Sepasang mata merah permata bertahan untuk terus menatap lawan-lawannya, masih mencoba untuk tetap terlihat mengintimidasi.

Laki-laki setinggi dua meter dengan setelan pakaian vampir yang bernuansa merah hitam klasik itu berlumuran darah. Dia adalah vampir.

Banyak rebah berzirah terkapar mengelilingi kedua kaki vampir itu.

Setiap dari orang itu sudah tidak bergerak dan berlumuran darah.

Seluruh pemandangan itu berlangsung dibawah terik matahari yang menyengat.

"Sial.

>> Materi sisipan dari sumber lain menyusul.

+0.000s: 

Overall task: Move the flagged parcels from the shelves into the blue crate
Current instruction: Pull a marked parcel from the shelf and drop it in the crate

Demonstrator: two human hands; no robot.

Melawan salah satu dari dirinya saja sudah membuat kita kehilangan dua regu pasukan pilar"

"Sedikit lagi kita mampu menghapus salah satu darinya! Bertahanlah!"

Seorang pria besar dengan pelindung mengkilat dan pedang emas berhadapan dengan vampir yang sedang berlutut dengan kaki kanannya.

Wajah tangguh pria berumur tiga puluh itu menghadap kepala vampir yang sedang memperbaiki alur nafasnya.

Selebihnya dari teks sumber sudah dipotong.